* REQUIREMENT
Find the line with "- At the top" in the records below. Copy it and every line after it, up to and including the line with "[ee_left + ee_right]".

(Dataset entries)
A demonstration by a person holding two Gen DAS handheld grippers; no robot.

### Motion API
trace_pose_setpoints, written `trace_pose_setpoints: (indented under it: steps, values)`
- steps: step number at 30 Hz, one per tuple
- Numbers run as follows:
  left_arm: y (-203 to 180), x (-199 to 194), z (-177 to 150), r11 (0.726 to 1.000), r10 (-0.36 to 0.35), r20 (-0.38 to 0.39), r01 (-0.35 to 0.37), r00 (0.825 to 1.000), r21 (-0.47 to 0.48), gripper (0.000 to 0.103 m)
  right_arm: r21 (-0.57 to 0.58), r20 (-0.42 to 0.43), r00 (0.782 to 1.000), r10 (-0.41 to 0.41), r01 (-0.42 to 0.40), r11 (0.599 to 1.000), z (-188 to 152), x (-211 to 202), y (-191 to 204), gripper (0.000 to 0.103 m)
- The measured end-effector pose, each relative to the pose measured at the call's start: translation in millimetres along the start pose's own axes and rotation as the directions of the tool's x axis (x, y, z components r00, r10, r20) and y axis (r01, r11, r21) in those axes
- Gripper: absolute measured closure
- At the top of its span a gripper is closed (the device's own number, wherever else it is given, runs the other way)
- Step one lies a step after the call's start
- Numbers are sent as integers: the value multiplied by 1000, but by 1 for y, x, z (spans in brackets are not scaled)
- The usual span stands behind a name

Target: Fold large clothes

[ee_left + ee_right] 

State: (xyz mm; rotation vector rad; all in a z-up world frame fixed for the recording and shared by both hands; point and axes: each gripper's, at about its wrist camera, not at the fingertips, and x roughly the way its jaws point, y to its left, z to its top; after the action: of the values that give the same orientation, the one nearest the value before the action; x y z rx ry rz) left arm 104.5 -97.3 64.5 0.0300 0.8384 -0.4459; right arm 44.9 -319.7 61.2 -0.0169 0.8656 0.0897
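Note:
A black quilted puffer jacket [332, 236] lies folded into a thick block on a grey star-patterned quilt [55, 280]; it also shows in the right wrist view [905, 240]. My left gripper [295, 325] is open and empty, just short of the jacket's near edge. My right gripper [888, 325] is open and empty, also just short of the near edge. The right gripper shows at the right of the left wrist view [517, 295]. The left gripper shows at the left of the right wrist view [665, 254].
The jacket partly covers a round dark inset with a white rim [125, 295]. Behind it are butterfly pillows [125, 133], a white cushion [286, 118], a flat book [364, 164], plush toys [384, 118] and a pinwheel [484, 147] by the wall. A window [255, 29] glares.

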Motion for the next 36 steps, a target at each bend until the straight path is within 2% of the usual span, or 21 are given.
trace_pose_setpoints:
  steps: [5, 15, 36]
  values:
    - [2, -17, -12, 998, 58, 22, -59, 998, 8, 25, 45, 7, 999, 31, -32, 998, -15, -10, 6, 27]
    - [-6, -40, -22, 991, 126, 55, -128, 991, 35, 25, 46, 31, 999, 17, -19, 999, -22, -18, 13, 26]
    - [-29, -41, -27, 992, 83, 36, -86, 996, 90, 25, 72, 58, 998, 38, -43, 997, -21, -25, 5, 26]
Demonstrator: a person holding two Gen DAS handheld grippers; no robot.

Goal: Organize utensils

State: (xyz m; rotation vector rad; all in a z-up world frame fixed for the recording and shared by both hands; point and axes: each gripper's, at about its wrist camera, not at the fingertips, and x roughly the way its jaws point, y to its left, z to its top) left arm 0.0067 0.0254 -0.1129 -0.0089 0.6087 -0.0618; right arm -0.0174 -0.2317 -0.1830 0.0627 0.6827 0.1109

* YOUR SOLUTION
- At the top of its span a gripper is closed (the device's own number, wherever else it is given, runs the other way)
- Step one lies a step after the call's start
- Numbers are sent as integers: the value multiplied by 1000, but by 1 for y, x, z (spans in brackets are not scaled)
- The usual span stands behind a name

Target: Fold large clothes

[ee_left + ee_right] 

What came before is the complete response.